Aim of the exercise >>
Below are lines of data, and only some are wanted. Please repeat exactly those from the line that has "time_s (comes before" through the line that has "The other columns".

Data entries

□ □ □

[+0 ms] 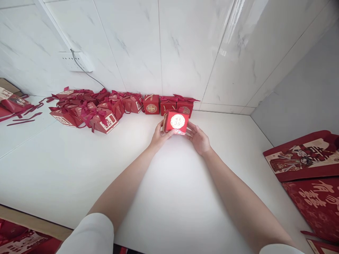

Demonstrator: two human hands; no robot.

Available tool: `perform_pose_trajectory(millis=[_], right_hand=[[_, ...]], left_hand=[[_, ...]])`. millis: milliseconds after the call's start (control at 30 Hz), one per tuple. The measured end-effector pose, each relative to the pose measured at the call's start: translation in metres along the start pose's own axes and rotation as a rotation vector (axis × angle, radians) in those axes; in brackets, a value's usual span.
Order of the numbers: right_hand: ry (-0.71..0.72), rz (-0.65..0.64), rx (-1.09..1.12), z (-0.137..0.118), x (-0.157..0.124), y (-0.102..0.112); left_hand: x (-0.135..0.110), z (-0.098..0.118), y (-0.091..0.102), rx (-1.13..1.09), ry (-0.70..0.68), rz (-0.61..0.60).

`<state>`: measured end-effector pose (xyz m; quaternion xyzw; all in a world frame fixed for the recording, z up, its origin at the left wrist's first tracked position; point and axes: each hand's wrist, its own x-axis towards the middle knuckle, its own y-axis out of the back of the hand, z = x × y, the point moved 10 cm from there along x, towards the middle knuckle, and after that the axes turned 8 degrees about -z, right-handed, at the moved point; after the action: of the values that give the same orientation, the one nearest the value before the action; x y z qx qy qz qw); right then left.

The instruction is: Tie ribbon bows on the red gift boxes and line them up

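Note:
A small red gift box [168, 126] with a round pale label on its face is held up over the white tabletop, tilted toward me. My left hand [159, 135] grips its left side, thumb along the lower edge; a twisted cord shows on that side. From the right, my right hand [200, 139] has its fingers against the box's right side, their tips partly hidden by it. Just behind stand a red box with gold print [152, 104] and two ribbon-tied red boxes, one on the left [168, 106] and one on the right [188, 104], partly covered by the held box.
Several ribbon-tied red boxes [102, 118] cluster at the back left, with loose ribbon pieces [25, 120] farther left. Red printed bags [304, 155] lie along the right side. A tiled wall [140, 46] bounds the back; a grey cable [84, 71] hangs from a socket.

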<state>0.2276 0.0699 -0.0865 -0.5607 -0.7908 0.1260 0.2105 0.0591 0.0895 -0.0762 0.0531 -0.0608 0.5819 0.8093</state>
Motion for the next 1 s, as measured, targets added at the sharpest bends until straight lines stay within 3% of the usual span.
perform_pose_trajectory(millis=[100, 267, 733, 867, 1000], right_hand=[[-0.04, -0.043, 0.011, 0.006, -0.001, -0.004], [-0.037, -0.027, 0.056, 0.006, -0.001, -0.003], [-0.04, 0.065, 0.06, 0.01, 0.001, 0.009], [-0.016, 0.123, 0.016, 0.007, 0.0, 0.016], [0.086, 0.382, -0.097, -0.004, -0.009, 0.047]], left_hand=[[0.0, -0.005, 0.006, -0.124, 0.053, 0.038], [0.002, -0.008, 0.006, -0.215, 0.052, 0.002], [0.001, -0.003, 0.007, -0.078, 0.037, 0.045], [0.003, 0.005, 0.003, -0.143, -0.029, -0.066], [0.005, -0.009, 0.004, -0.377, 0.129, -0.228]])
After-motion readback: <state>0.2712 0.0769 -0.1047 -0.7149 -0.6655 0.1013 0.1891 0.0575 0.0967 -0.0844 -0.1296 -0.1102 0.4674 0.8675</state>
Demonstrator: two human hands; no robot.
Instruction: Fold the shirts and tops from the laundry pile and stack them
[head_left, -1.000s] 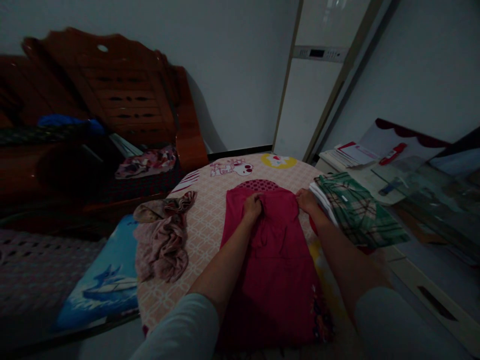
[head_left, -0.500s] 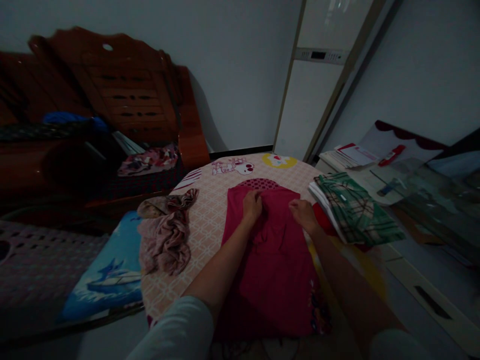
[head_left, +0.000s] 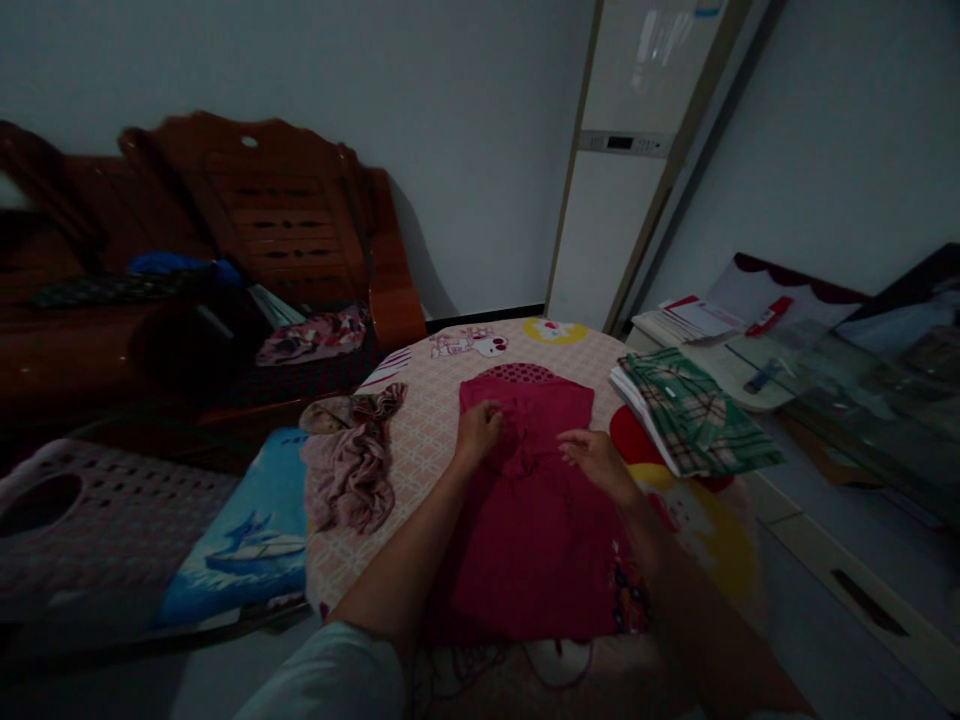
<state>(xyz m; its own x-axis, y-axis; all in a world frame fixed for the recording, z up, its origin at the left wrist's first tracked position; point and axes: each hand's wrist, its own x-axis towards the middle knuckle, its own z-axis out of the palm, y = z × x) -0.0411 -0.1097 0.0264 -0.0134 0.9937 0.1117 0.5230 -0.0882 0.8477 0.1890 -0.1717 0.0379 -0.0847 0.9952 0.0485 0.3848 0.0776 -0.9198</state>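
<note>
A magenta garment [head_left: 532,560] lies folded into a long rectangle on the round table, with creases across its upper middle and a floral print at its lower right edge. My left hand [head_left: 478,434] is over the garment's upper left side, fingers loosely curled and slightly apart, with nothing visible in them. Over the right side is my right hand [head_left: 598,462], its fingers stretched toward the middle and apart, holding nothing. Whether either hand touches the fabric is hard to see in the dim light.
A crumpled pinkish-brown cloth [head_left: 352,475] lies on the patterned tablecloth [head_left: 420,430] at left. Folded green plaid clothing [head_left: 694,410] is stacked at right. Beyond stand a wooden bench [head_left: 277,220], a blue cushion [head_left: 247,540], a pink woven basket [head_left: 142,510] and a glass-topped cabinet [head_left: 862,400].
Both hands have drawn back toward me and a little left. My right hand's fingers, curled together before, are now extended. The view has tilted and shifted slightly.
</note>
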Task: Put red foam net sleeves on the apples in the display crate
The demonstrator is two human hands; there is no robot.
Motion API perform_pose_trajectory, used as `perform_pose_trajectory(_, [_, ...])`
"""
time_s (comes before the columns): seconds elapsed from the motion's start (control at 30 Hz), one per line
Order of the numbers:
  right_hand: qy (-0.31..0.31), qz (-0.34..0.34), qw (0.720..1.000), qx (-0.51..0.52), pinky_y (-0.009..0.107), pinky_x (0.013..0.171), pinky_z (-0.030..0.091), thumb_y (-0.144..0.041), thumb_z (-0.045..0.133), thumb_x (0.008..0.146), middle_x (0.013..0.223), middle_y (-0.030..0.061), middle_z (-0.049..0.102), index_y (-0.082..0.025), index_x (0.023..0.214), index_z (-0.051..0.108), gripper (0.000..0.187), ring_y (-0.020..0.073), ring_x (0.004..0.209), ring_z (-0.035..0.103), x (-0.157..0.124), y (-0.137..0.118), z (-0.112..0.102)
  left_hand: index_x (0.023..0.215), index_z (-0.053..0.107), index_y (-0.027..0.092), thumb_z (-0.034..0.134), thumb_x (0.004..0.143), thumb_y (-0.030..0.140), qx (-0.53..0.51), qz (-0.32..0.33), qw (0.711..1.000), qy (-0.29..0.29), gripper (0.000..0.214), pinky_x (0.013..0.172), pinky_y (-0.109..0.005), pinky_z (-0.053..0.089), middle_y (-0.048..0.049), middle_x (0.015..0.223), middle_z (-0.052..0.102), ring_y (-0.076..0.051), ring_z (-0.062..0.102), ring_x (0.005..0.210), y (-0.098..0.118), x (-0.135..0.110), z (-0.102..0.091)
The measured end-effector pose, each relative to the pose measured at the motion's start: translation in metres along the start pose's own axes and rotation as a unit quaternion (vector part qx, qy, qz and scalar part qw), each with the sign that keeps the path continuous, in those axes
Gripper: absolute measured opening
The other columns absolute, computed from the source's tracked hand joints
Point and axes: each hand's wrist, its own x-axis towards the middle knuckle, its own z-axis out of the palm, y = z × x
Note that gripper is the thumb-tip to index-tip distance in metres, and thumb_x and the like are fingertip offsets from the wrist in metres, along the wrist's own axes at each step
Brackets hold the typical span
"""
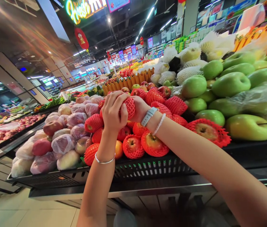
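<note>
Both my hands are closed round one apple in a red foam net [129, 106], held just above a heap of the same netted apples [133, 145]. My left hand [112, 111] wraps it from the left and front, with a thin silver bangle on that wrist. My right hand [141, 108] grips it from the right; that wrist carries a white watch and a bead bracelet. The heap lies on a black slotted display shelf [147, 166] at waist height.
Apples wrapped in clear film [64, 143] are piled to the left. Green apples [230, 84] and a clear plastic bag [263, 101] fill the right. White-netted fruit [190, 54] lies behind. Further produce stands run back left; pale tiled floor [29, 214] lies below.
</note>
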Motion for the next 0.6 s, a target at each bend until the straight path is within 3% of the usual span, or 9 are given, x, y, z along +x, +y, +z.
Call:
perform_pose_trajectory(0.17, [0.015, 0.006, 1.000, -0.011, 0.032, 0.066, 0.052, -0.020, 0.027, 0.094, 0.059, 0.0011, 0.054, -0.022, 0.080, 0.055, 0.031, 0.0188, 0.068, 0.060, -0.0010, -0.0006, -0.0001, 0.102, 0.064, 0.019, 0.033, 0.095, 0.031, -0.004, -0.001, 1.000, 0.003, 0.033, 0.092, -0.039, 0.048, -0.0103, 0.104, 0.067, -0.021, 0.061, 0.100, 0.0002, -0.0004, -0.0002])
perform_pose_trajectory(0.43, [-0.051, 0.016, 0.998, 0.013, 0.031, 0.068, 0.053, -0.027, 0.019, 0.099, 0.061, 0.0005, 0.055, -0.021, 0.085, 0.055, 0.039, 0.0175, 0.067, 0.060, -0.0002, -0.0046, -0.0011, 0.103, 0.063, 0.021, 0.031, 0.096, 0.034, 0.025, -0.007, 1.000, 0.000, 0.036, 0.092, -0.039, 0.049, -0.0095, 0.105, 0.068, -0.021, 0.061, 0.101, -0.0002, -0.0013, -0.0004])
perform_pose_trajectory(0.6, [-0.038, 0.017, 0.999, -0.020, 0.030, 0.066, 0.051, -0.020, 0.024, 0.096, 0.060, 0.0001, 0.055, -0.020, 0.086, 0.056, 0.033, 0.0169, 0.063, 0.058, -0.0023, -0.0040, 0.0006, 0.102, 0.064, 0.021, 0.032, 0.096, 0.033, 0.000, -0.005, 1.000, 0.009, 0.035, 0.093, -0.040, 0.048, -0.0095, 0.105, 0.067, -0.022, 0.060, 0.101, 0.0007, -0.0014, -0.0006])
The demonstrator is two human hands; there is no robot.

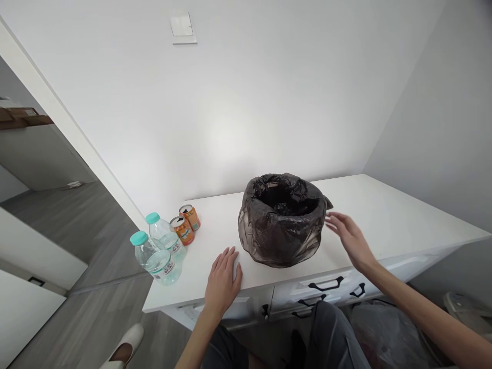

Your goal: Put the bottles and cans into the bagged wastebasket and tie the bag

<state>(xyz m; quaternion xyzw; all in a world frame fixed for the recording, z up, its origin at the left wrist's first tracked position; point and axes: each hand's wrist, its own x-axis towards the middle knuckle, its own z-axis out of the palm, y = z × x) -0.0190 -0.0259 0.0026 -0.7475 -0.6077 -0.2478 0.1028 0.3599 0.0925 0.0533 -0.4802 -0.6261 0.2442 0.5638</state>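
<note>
A bin lined with a black plastic bag [282,236] stands on the white cabinet top, its mouth open and the bag folded over the rim. My left hand [224,279] lies flat near the front edge, left of the bin and apart from it, with nothing in it. My right hand [348,233] is at the bin's right side, fingers extended, the tips at or very near the bag; whether they touch I cannot tell. To the left stand two clear bottles with teal caps [157,261] and two orange drink cans [183,230], their tops opened.
The white cabinet [403,215] backs onto a wall with a light switch [182,25]. Black drawer handles [326,283] line its front. A person's foot in a white shoe [128,341] is at lower left. A clear plastic bag [386,328] sits low on the right.
</note>
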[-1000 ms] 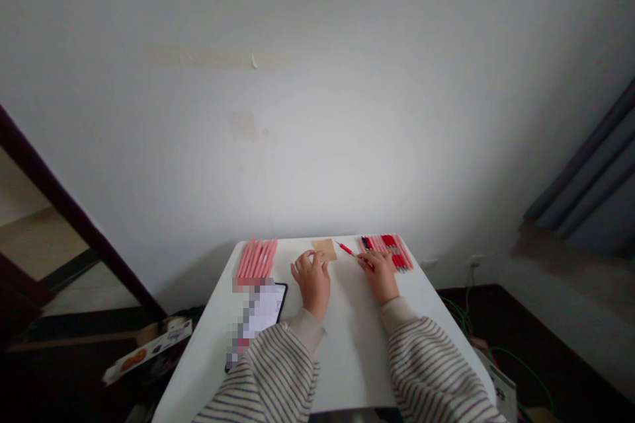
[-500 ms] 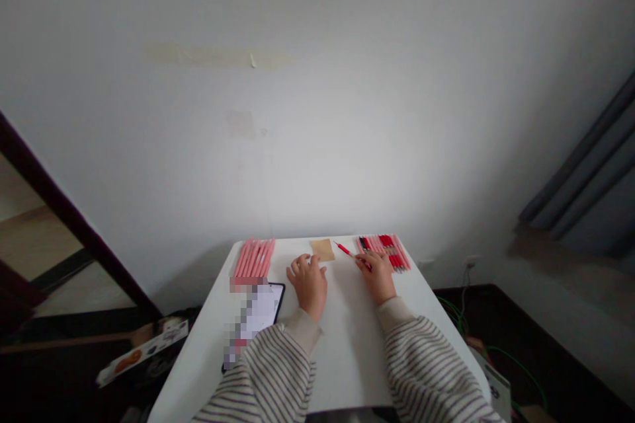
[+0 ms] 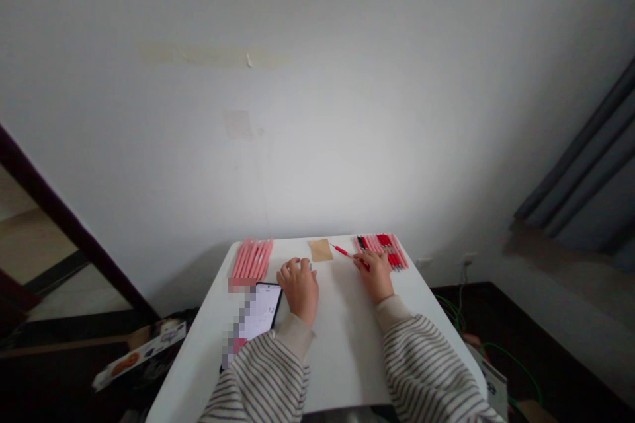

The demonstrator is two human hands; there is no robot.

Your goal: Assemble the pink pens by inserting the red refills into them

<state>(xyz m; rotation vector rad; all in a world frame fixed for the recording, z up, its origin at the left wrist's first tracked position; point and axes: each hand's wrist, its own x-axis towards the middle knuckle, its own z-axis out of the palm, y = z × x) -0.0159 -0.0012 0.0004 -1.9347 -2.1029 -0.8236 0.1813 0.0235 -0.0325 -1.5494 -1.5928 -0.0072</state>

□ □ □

Response for this exercise >>
time_s (comes before the columns): seconds elapsed from the motion's start (control at 30 Hz), one per line
Order of the numbers:
  right_hand: qy (-0.31..0.31), qz (-0.34..0.34), qw (0.720..1.000), qx (-0.51..0.52), pinky_y (-0.009..0.107), pinky_x (0.013..0.171), pinky_z (-0.030..0.091), thumb_y (-0.144..0.041), thumb_z (-0.045..0.133), thumb_x (0.008..0.146), middle_x (0.013..0.223), middle_y (-0.030..0.061), middle_z (-0.049..0.102), index_y (-0.082..0.025), index_x (0.023..0.214), index_z (-0.051..0.108), gripper (0.000..0.187), ring_y (-0.020..0.073), ring_x (0.004..0.209), ring_z (-0.035..0.103), x (-0.157..0.124), y (-0.137..0.118), z (-0.112..0.102)
  left_hand: index_x (0.023..0.215), index_z (-0.053..0.107), index_y (-0.027..0.092), thumb_z (-0.034..0.134), thumb_x (0.004..0.143), thumb_y (-0.030..0.140), qx (-0.53..0.51), qz (-0.32..0.33), qw (0.711..1.000), qy (-0.29..0.29), gripper (0.000..0.214), pinky_x (0.013..0.172), pinky_y (-0.109..0.005), pinky_z (-0.053..0.089), middle_y (-0.048..0.049), middle_x (0.015..0.223), middle_z (-0.052..0.102), ring_y (-0.076..0.051), ring_z (-0.062..0.102), ring_x (0.005..0.210), y (-0.098..0.118), x (-0.135..0.110), z (-0.102..0.091)
The measured end-effector pose, each relative to the pose measured at the motion's start: translation in metres along the start pose's own axes and rotation as a unit quaternion (vector part qx, qy, qz and scalar part qw), each with the sign that keeps the path continuous, in those axes
Gripper: absolute measured opening
The other columns absolute, computed from the source's tracked hand joints

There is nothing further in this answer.